** Problem to solve **
Note each line of the listing that contains the string "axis", and copy it.

*** Begin section ***

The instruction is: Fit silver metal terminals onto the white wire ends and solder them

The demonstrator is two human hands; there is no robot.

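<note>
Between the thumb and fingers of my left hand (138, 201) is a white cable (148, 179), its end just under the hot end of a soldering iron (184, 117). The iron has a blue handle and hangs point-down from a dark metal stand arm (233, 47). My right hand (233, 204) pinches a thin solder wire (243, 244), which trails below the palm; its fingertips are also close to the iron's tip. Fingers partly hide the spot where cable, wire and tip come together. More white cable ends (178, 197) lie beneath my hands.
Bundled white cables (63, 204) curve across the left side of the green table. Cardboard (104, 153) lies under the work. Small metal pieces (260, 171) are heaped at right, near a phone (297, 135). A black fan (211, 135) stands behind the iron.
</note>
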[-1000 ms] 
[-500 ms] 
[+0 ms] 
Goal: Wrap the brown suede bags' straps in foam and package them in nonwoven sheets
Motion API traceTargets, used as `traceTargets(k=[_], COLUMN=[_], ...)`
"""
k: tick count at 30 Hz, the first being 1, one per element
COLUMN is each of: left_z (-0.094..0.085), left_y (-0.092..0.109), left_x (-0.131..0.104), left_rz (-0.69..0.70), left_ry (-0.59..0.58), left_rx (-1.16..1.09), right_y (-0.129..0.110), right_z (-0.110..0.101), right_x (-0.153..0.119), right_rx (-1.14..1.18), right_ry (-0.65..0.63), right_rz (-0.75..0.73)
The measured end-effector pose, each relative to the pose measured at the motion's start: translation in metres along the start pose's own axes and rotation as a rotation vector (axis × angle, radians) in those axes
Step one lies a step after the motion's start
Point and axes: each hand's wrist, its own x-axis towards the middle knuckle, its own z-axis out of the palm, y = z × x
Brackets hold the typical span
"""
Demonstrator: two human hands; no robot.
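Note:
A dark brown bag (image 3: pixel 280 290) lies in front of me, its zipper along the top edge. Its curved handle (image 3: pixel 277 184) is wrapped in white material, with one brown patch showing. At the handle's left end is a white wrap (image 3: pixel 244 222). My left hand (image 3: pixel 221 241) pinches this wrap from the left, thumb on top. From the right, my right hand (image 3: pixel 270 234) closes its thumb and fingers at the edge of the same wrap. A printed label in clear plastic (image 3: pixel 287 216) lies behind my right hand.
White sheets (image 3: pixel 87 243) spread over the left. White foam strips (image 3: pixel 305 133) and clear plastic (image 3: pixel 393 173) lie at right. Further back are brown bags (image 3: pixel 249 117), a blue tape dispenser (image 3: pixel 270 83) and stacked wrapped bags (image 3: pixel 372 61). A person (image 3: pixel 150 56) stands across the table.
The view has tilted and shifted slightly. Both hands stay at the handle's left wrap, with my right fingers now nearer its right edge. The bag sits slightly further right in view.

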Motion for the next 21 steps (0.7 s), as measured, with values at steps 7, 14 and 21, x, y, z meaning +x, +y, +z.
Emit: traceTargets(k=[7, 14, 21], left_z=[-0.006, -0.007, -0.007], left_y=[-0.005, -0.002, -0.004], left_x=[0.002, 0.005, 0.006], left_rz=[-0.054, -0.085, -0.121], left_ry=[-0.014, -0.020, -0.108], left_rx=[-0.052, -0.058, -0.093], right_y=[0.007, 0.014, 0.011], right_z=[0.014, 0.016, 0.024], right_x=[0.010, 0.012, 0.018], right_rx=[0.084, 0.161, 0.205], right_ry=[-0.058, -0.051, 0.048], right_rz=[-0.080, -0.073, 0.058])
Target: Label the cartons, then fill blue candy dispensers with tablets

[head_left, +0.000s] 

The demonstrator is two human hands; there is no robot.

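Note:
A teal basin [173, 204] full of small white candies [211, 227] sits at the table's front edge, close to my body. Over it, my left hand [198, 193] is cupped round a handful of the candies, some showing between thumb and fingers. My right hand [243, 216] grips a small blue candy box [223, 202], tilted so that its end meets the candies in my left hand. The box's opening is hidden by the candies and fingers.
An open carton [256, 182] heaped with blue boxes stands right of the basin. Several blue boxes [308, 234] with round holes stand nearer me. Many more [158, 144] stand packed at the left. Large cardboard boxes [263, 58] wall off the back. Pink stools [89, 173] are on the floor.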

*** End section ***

** Response area **
The measured end-effector pose, each relative to the pose measured at the motion's start: translation in metres along the start pose's own axes and rotation as a rotation vector (axis × angle, radians) in those axes
Point and axes: each hand's wrist, its own x-axis towards the middle knuckle, its own z-axis out of the palm, y = z × x

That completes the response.